Abstract: Accuracy in image object detection has been usually achieved at the expense of much computational load. Therefore a trade-off between detection performance and fast execution commonly represents the ultimate goal of an object detector in real life applications. In this present work, we propose a novel method toward that goal. The proposed method was grounded on a multi-scale spectral residual (MSR) analysis for saliency detection. Compared to a regular sliding window search over the images, in our experiments, MSR was able to reduce by 75% (in average) the number of windows to be evaluated by an object detector. The proposed method was thoroughly evaluated over a subset of LabelMe dataset (person images), improving detection performance in most cases.

Keywords: multi-scale spectral residue, saliency, person detection.

Conference SILVA, C.; SCHNITMAN, L.; OLIVEIRA, L. Detecção de Landmarks em Imagens Faciais Baseada em Informações Locais. In: XIX Congresso Brasileiro de Automática (CBA), Campina Grande, 2012.

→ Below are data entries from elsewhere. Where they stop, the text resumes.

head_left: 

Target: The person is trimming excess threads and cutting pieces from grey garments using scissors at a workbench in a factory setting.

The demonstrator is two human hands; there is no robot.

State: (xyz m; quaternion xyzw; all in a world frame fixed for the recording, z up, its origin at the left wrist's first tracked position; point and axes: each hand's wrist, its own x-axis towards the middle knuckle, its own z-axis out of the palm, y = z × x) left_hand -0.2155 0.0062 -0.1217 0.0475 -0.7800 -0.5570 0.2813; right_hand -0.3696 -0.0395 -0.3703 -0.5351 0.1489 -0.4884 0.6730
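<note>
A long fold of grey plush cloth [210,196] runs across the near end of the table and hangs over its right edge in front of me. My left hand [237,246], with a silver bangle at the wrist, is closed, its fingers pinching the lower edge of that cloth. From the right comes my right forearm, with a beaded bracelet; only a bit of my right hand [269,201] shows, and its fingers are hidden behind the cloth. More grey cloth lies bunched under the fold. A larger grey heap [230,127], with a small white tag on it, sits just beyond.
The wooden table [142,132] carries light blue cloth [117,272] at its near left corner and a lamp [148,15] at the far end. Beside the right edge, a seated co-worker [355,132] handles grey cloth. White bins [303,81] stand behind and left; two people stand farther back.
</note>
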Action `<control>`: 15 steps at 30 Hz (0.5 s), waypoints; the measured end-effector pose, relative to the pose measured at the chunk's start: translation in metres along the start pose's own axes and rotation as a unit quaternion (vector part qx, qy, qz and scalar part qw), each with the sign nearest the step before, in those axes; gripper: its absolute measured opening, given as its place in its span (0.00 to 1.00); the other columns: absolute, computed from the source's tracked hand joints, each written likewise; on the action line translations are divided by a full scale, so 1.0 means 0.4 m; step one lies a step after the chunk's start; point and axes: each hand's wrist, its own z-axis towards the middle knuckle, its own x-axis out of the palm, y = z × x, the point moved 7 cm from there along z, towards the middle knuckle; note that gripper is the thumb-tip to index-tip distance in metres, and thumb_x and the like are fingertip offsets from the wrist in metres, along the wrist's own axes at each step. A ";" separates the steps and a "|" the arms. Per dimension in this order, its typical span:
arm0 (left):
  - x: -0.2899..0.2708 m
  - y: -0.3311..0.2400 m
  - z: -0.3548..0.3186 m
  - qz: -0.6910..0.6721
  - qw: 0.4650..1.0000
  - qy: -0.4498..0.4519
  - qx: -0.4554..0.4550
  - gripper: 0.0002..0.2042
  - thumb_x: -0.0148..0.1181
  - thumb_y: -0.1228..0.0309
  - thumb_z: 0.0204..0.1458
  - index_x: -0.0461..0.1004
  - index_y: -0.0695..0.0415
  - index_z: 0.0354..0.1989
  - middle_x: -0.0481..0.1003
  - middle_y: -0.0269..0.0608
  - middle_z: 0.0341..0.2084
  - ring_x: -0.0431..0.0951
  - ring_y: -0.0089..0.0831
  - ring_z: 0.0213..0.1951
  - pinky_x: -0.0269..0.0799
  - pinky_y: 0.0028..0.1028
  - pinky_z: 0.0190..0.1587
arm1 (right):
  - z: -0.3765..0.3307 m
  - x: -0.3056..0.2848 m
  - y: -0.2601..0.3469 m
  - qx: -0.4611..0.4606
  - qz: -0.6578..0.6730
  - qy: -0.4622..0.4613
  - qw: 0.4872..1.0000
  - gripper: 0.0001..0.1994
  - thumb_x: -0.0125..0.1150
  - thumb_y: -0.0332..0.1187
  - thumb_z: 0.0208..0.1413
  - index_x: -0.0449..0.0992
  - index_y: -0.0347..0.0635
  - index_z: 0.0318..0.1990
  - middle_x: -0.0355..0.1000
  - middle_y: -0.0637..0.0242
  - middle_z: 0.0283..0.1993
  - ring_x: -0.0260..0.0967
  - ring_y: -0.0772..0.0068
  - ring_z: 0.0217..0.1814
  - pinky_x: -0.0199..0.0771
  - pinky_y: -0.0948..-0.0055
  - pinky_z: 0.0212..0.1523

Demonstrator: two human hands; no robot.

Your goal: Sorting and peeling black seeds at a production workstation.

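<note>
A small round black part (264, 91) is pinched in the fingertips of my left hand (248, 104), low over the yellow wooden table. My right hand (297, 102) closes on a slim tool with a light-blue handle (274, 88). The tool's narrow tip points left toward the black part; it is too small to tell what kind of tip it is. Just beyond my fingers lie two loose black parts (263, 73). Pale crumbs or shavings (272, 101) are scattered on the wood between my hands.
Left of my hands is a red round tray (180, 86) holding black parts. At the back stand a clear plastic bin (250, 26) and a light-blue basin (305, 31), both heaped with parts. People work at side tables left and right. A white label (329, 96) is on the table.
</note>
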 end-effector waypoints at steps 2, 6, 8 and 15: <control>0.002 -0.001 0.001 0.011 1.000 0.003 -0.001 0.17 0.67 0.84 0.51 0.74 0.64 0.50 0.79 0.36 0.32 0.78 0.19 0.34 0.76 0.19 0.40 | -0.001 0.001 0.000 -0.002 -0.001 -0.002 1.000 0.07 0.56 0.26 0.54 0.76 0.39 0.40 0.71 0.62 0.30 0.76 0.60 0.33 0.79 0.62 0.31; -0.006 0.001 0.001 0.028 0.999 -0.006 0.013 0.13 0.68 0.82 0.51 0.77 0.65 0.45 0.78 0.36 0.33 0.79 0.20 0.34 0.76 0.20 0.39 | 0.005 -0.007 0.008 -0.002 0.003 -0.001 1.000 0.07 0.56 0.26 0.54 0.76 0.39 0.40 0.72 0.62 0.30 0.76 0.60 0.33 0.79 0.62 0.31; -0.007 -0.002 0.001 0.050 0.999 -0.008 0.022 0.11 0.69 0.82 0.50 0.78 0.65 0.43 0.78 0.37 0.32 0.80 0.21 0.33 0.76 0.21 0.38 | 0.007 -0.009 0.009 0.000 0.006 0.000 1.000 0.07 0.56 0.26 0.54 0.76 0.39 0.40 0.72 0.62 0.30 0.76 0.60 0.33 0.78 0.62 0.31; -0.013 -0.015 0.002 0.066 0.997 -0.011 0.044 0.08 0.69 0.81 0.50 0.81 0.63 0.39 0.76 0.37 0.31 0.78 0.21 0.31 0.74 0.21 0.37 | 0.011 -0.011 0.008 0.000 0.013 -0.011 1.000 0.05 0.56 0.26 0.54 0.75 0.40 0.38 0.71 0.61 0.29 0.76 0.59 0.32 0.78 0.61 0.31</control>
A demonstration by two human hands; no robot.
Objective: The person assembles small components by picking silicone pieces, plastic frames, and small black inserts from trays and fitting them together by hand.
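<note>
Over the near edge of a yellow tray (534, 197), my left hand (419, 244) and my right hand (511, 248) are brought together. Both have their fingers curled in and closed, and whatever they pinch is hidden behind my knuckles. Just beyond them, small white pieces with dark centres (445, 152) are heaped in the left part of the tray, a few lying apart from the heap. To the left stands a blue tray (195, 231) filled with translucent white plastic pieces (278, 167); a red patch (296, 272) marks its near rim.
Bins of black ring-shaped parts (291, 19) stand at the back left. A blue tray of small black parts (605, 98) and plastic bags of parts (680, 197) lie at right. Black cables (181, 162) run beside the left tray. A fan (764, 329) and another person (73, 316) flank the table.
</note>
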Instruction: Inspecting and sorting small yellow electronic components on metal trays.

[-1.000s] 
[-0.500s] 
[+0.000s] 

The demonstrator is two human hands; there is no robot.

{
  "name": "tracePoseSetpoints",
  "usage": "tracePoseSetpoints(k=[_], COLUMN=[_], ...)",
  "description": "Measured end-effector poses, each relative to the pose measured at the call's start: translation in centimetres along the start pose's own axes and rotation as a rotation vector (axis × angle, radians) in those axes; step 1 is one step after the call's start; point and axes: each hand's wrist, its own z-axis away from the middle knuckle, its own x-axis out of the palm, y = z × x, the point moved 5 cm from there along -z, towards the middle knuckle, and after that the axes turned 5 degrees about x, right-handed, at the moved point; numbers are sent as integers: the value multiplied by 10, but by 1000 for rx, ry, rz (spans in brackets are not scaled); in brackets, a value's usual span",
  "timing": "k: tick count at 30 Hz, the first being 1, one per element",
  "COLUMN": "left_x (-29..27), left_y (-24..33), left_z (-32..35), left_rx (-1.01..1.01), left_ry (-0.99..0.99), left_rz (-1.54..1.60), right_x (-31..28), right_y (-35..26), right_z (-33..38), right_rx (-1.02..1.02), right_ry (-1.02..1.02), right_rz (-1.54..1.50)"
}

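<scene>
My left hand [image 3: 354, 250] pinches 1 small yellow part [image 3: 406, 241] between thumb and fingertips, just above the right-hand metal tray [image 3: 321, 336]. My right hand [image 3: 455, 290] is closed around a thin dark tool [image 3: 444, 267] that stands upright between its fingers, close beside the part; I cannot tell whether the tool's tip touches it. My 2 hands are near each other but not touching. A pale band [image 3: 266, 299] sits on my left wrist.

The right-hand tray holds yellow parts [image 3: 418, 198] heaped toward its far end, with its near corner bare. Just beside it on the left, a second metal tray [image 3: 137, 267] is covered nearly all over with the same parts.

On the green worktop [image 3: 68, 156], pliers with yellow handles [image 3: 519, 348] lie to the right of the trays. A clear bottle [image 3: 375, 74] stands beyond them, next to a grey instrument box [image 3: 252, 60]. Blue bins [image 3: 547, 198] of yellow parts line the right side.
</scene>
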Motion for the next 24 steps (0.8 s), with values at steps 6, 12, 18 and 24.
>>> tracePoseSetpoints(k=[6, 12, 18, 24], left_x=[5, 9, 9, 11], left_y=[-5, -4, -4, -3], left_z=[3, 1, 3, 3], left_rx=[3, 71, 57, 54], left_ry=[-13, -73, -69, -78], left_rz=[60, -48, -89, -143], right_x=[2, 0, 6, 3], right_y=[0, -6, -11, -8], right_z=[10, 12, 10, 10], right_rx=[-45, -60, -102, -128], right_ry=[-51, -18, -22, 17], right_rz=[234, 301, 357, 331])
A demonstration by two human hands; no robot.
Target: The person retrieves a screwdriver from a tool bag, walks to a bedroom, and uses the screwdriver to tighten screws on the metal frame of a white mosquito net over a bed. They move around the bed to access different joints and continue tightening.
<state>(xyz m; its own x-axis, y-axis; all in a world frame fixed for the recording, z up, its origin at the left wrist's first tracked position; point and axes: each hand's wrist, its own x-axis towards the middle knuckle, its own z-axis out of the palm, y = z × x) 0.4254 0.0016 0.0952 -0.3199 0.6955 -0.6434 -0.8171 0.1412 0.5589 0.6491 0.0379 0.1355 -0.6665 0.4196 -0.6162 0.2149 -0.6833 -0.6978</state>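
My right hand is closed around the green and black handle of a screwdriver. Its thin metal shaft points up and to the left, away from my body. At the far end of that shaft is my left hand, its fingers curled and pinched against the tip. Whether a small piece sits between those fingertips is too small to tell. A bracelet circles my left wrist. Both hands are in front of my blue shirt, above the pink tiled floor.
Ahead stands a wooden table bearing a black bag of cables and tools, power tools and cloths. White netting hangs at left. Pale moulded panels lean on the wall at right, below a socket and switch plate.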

Abstract: This paper proposes a method for the detection of 19 facial points of interest (landmarks). Most methods available in the art for detecting facial points fall into two main categories: global and local. Global methods are usually able to detect various landmarks simultaneously with robustness while local landmarks can often detect more quickly. The method presented is based on local information and is composed of several stages of processing to the detection of landmarks that describe eyes, eyebrows and mouth. The experimental results demonstrate that the proposed method compared to the results showed technical ASM compatible.

Keywords:: Detection of facial landmarks, Face detection, Detection of facial features.